--- START ---

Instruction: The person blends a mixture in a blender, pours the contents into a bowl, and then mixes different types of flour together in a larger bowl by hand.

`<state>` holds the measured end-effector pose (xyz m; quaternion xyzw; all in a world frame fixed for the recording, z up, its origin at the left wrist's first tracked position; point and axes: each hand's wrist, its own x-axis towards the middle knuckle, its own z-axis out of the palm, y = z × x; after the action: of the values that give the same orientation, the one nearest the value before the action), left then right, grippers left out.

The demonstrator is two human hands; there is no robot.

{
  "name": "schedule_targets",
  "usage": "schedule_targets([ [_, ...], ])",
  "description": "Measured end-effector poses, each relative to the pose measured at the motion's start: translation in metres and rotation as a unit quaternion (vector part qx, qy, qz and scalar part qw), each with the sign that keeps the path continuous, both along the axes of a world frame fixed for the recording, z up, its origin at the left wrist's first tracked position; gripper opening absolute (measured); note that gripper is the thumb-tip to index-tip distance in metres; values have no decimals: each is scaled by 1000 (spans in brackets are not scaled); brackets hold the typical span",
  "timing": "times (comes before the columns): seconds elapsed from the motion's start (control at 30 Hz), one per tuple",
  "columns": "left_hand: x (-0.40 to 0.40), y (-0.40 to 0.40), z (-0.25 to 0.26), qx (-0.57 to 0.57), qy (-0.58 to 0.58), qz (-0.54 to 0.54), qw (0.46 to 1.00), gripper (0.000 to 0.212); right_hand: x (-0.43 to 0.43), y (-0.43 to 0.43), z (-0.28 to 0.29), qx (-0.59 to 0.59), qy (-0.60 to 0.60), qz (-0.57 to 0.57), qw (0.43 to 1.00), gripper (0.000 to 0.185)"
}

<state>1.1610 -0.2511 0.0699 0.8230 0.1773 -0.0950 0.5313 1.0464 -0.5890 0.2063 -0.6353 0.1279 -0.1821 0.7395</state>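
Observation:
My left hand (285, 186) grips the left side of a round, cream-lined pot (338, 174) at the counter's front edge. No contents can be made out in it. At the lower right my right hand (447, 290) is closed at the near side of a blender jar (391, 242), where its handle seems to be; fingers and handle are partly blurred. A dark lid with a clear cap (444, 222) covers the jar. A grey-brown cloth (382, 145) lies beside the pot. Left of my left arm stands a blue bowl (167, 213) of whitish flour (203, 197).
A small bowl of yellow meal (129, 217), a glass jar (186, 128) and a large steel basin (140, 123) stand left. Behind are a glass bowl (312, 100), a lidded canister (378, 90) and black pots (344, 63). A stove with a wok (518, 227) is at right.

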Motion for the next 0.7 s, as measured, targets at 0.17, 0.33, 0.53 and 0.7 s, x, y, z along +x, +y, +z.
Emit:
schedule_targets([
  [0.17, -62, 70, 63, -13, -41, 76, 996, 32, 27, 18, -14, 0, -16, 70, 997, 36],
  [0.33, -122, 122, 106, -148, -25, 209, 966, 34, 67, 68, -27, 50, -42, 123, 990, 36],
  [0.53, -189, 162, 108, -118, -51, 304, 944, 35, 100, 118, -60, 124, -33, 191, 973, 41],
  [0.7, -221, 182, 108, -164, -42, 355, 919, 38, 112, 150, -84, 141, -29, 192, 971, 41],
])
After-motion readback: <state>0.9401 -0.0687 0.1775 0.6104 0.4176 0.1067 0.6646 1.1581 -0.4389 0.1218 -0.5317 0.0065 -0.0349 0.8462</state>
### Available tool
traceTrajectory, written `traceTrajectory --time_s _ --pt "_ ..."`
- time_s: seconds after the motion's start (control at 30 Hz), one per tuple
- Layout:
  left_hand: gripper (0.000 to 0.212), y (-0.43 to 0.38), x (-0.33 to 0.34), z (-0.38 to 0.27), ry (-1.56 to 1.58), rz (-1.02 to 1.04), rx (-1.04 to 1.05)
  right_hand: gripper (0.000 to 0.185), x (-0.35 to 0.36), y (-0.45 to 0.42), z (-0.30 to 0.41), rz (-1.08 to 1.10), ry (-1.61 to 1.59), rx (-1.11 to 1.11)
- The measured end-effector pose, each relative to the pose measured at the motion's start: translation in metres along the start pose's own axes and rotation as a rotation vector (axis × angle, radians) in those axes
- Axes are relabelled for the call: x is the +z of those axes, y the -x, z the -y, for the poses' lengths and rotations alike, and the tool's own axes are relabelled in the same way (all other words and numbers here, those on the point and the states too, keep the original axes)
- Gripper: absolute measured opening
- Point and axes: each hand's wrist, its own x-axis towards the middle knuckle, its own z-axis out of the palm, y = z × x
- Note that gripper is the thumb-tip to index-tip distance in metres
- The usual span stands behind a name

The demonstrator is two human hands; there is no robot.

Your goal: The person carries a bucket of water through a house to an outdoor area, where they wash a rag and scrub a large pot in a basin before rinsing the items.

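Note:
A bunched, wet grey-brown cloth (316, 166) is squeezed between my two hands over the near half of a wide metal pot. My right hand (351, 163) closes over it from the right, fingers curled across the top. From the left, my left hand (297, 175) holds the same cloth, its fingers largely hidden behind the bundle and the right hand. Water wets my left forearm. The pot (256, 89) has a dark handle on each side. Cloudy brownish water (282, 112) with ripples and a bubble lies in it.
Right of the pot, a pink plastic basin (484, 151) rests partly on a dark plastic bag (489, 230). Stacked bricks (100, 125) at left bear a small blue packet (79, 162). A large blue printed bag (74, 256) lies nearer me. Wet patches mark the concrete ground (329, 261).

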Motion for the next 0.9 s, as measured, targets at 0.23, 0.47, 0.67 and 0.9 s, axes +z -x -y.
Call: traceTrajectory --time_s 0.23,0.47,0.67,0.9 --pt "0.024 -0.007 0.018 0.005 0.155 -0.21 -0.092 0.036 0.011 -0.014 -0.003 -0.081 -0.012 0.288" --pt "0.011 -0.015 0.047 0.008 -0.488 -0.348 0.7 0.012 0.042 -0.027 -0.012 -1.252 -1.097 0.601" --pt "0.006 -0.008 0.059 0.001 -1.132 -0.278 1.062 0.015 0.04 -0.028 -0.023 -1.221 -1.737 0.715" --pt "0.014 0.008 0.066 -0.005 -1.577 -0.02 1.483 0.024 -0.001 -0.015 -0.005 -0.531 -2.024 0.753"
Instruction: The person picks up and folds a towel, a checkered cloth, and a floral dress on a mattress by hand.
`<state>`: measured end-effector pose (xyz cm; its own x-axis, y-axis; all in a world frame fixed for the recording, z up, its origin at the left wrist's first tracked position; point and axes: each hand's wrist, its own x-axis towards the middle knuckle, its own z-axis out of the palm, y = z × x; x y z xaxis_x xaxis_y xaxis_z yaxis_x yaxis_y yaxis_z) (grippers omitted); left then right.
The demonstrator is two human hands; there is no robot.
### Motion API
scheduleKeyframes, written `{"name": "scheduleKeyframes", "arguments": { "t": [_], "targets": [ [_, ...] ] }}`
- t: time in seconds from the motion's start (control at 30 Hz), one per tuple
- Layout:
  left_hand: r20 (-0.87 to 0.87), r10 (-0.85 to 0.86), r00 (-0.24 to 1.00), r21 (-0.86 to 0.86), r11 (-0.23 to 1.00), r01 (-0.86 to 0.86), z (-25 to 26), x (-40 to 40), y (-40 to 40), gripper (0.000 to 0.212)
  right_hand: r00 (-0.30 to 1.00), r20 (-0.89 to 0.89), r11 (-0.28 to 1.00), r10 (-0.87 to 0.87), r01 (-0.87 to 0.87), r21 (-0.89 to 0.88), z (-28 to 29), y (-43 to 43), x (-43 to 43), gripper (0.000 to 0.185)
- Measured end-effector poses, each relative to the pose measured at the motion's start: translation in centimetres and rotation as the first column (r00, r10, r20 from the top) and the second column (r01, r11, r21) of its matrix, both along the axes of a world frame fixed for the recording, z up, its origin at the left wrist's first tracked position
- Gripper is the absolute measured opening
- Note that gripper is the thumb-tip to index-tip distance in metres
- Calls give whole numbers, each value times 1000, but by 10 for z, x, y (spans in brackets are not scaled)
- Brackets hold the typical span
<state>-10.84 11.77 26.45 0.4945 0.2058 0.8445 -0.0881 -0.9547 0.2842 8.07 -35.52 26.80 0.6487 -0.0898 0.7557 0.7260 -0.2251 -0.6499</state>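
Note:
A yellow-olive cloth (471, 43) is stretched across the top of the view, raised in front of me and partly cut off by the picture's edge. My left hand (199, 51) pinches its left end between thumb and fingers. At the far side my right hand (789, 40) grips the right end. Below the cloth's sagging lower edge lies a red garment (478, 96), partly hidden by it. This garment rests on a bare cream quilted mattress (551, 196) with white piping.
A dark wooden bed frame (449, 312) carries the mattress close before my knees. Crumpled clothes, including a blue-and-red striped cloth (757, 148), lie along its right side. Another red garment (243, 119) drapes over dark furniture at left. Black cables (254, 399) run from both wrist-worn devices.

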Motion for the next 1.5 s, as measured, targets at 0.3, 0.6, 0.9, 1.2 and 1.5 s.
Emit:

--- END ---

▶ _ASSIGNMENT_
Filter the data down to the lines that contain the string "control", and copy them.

▶ _PROBLEM SOLUTION_
  "timing": "times (comes before the columns): seconds elapsed from the motion's start (control at 30 Hz), one per tuple",
- time_s: seconds after the motion's start (control at 30 Hz), one per tuple
- t: time in seconds from the motion's start (control at 30 Hz), one per tuple

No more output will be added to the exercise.